Metadata for all CLARIN repositories has to be provided in the CMDI format. There is exhaustive documentation (http://www.clarin.eu/cmdi) available on how to create CMDI compliant metadata profiles and instances. Additionally a set of tools is provided that allow data producers to easily create new or adapt existing metadata to the CMDI standard.
Resources must be accompanied with valid CMDI metadata in order to be considered for deposit. Metadata is checked for compliance according to CMDI standards in the following way:
The granularity of CMDI metadata is up to the (meta)data producer. The repository itself is able to handle a high granularity of metadata. The creation of metadata files (instances) is supported via the XML Editor ARBIL (https://tla.mpi.nl/tools/tla-tools/arbil/) that comes with CMDI support. Metadata elements need to be compliant to the standards set in CMDI. Since CMDI is a component based approach which allows (meta)data producers to create custom tailored metadata profiles there is no limit to the usage of established standards etc. In order to be visible and useable in the CLARIN infrastructure CMDI metadata added to the repository needs to contain a minimum set of attributes (linked to data categories stored in the CLARIN Concept Registry) which is enforced by the quality checks described above. The usage of metadata elements that are accepted by a research community is encouraged and technically supported via re-use of existing metadata components, but is not enforced.
This information is part of the resource depositor guide which is available on the repository website (http://clarin.informatik.uni-leipzig.de/repo/).
The mission of the repository is to serve as the repository of a CLARIN-D resource center of type B (http://www.clarin.eu/files/centres-CLARIN-ShortGuide.pdf). The mission of CLARIN-D is to provide "linguistic data, tools and services in an integrated, interoperable and scalable infrastructure for the social sciences and humanities" (http://de.clarin.eu/en/home-en.html).
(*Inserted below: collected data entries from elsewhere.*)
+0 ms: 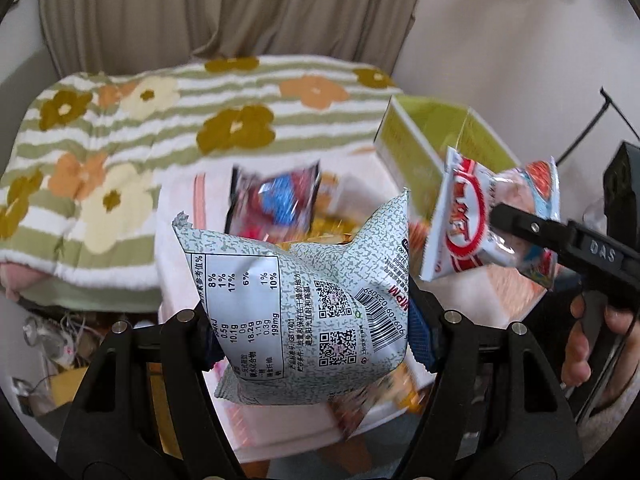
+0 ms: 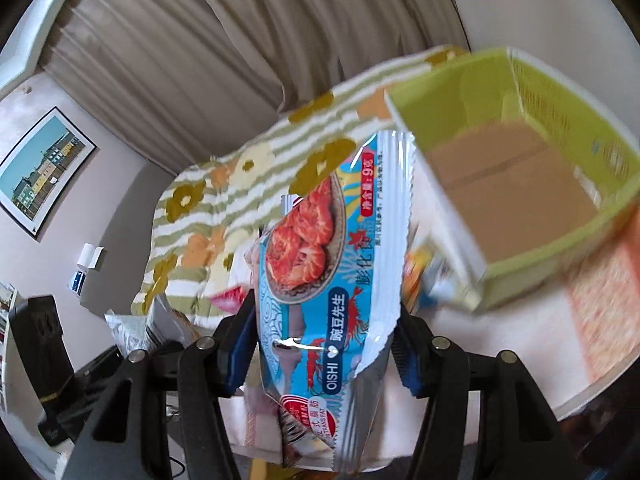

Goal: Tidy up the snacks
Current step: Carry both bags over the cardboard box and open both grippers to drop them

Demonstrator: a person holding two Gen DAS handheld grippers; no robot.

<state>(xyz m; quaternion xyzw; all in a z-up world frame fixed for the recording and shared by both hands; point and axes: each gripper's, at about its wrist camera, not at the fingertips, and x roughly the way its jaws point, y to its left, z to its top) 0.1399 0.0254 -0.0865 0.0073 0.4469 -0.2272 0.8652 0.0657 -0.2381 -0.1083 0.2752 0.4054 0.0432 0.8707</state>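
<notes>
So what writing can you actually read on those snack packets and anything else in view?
"OISHI", "豌豆先生" and "9克": blue prawn packet in the right gripper.
"0g TRANS FAT": red badge near that packet's bottom.
"199mg", "8%", "17%", "10%": nutrition table on the grey packet in the left gripper.
"DAS": the right gripper's black arm.
Barcode digits, the green box's print and the packets on the table: too blurred to read.

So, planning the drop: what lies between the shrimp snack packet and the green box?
Nothing in the right wrist view: shrimp snack packet borders the green box directly.
</notes>
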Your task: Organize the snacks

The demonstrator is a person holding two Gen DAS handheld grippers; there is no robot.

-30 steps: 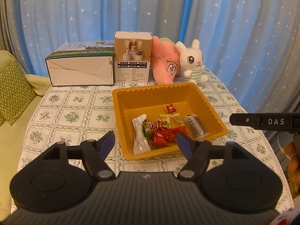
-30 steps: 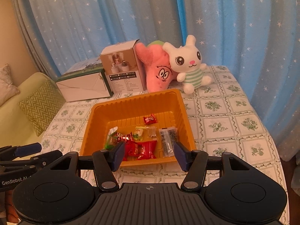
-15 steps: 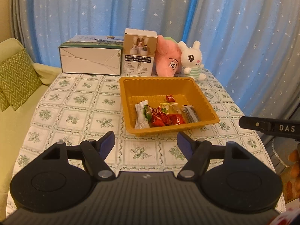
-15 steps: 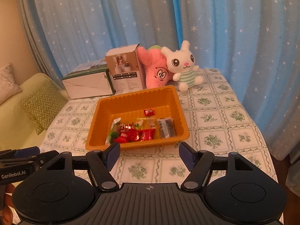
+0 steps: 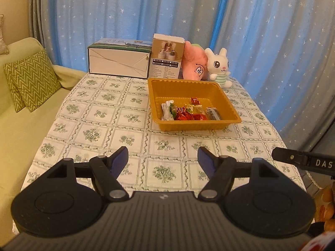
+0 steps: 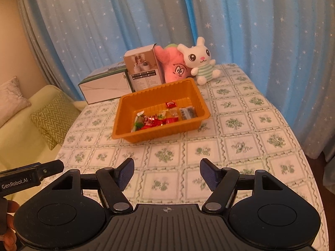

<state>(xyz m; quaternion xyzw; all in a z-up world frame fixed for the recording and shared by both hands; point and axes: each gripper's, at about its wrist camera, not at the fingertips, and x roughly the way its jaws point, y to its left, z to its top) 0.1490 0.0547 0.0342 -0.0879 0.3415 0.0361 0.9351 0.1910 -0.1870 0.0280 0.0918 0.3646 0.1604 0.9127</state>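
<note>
Snacks (image 5: pixel 188 113) all lie in one orange tray (image 5: pixel 184 87) at the far middle of the surface (image 5: pixel 104 113). Both hand-held grippers, left (image 5: pixel 162 159) and right (image 6: pixel 166 172), have pulled back to the near edge, empty and spread wide, the right's jaws having just opened; the sorting looks finished. Two boxes, two plush toys, roughly eight wrapped snacks.

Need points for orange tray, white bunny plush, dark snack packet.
orange tray (image 5: pixel 189 126), left wrist view, front outer wall.
white bunny plush (image 6: pixel 199 56), right wrist view, face.
dark snack packet (image 6: pixel 187 112), right wrist view, middle of the wrapper.
</note>
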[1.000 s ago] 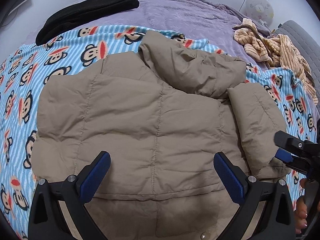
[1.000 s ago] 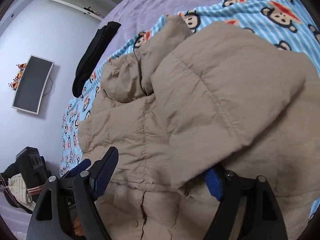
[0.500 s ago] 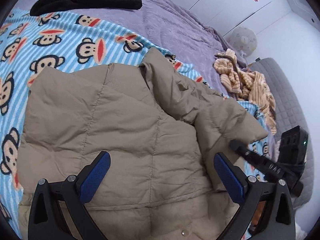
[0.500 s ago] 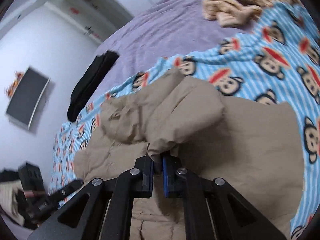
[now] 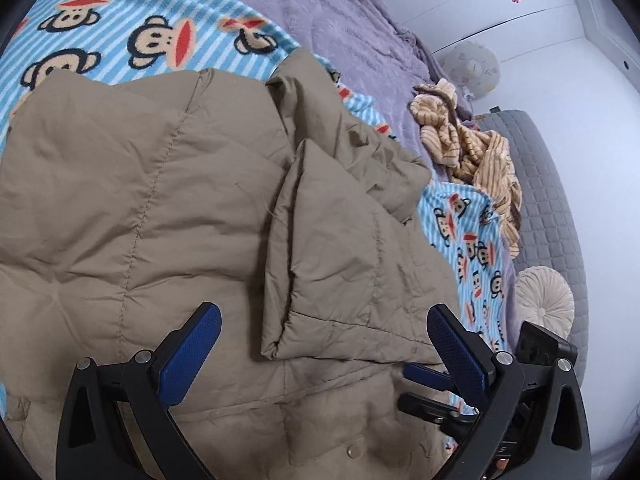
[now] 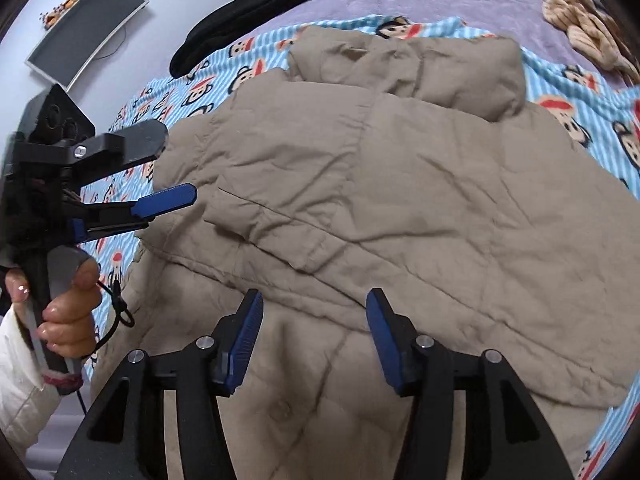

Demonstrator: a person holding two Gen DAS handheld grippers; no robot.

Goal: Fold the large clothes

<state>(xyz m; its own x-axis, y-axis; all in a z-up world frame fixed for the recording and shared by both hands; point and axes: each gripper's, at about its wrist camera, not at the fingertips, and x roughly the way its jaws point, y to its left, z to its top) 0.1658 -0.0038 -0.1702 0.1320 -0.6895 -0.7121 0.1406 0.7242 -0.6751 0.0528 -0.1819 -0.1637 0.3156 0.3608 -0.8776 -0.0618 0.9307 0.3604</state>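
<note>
Only the right wrist view shows the wall monitor (image 6: 86, 26), the black garment (image 6: 252, 8) and the hand (image 6: 66, 316) gripping the left tool (image 6: 176, 172); only the left view shows the round cushion (image 5: 544, 300). The tan quilted puffer jacket (image 6: 400, 184) lies on the monkey-print blanket (image 6: 560, 92) on the bed, collar at the far end, sleeve folded across. Left tool spread wide, holding nothing; right tool (image 6: 314, 340) opening, nothing gripped.

puffer jacket (image 5: 160, 208) | tan, quilted | flat on blanket, one sleeve folded across body, seemingly front-down
</note>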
Therefore a repository in which data, tools and associated metadata is archived on a long term basis must be operated by such a resource center.
The repository is part of the CLARIN infrastructure and thus does not carry out promotional activities on it's own, but is embedded into such activities on CLARIN-D and the European CLARIN level. These activities do include but are not limited to:
Many parts of the CLARIN infrastructure do address the migration of data from one resource center / repository to another. Since the usage of these infrastructure services (e.g. a PID system, CMDI) is obligatory, every CLARIN center is, to a certain extent, ready to move it's digital assets to another center.
The repository is not a legal entity on its own. It is run by the University of Leipzig which is an institution governed by public law. Depositors need to sign an agreement stating that they own all necessary rights required to deposit the data and that during the creation of the resource the data producer respected IPR (Intellectual Property Rights) and privacy issues. Data depositors are themselves responsible for compliance with any national or international legal regulations. Since no data with disclosure risk will be added to the repository, depositors also have to state that the deposited resource does not contain any data with disclosure risk. The repository staff maintains a checklist of cases in which resources containing data with disclosure risk have previously been rejected or modified (and if so, how they were modified) in order to be compliant to the repository regulations. This list is intended to help in cases in which the depositors are unsure about the status of their resource regarding disclosure risk.
In case a violation of conditions is observed, the original data provider is contacted. In case the violator can be identified, further access by this person/institution will be prevented if technically possible (Shibboleth => the home institution will be informed).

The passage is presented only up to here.